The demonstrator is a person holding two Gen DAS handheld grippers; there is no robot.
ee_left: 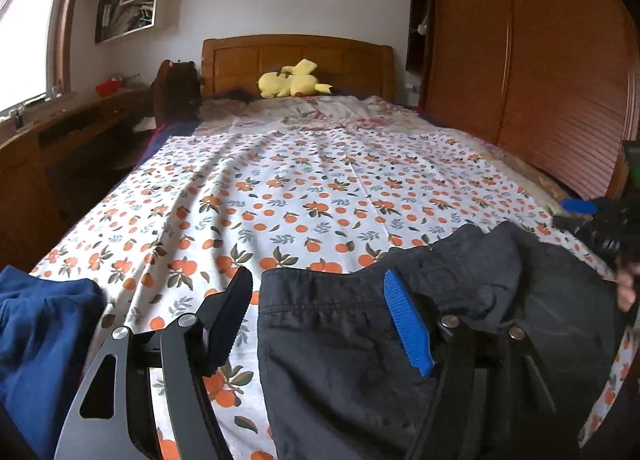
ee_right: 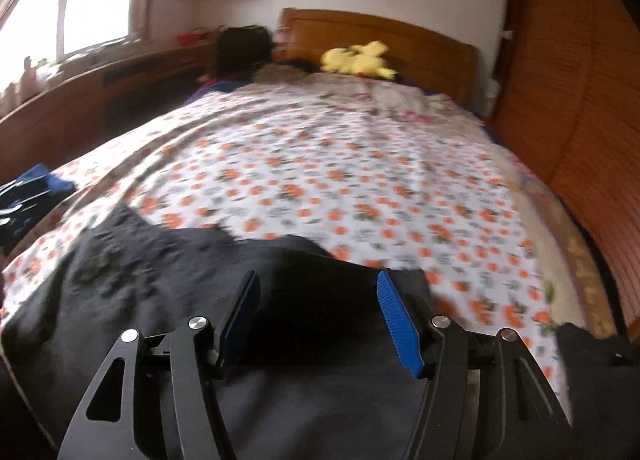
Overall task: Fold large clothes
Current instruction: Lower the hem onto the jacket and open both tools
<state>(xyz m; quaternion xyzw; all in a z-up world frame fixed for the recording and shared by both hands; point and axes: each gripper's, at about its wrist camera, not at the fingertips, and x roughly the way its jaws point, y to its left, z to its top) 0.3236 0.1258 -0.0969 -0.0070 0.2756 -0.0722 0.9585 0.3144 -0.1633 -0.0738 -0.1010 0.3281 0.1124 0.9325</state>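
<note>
- The dark garment (ee_left: 340,340) lies bunched at the near edge of the bed (ee_left: 300,187), one straight hem showing; folding looks barely under way.
- Left gripper (ee_left: 320,320) stands wide over that hem, holding nothing.
- Right gripper (ee_right: 318,316) hovers open above the garment, empty.
- A blue garment (ee_left: 44,332) waits left of the dark one.

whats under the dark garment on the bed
The dark garment lies flat on the orange-print sheet, which shows all around it. Whatever the sheet covers beneath, and anything between the garment's layers, is hidden.
</note>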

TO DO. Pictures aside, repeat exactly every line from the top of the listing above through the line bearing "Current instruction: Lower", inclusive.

THE COMPLETED TASK.
The demonstrator is a person holding two Gen DAS handheld grippers; there is no robot.
ee_left: 
ee_right: 
Overall task: Fold large clothes
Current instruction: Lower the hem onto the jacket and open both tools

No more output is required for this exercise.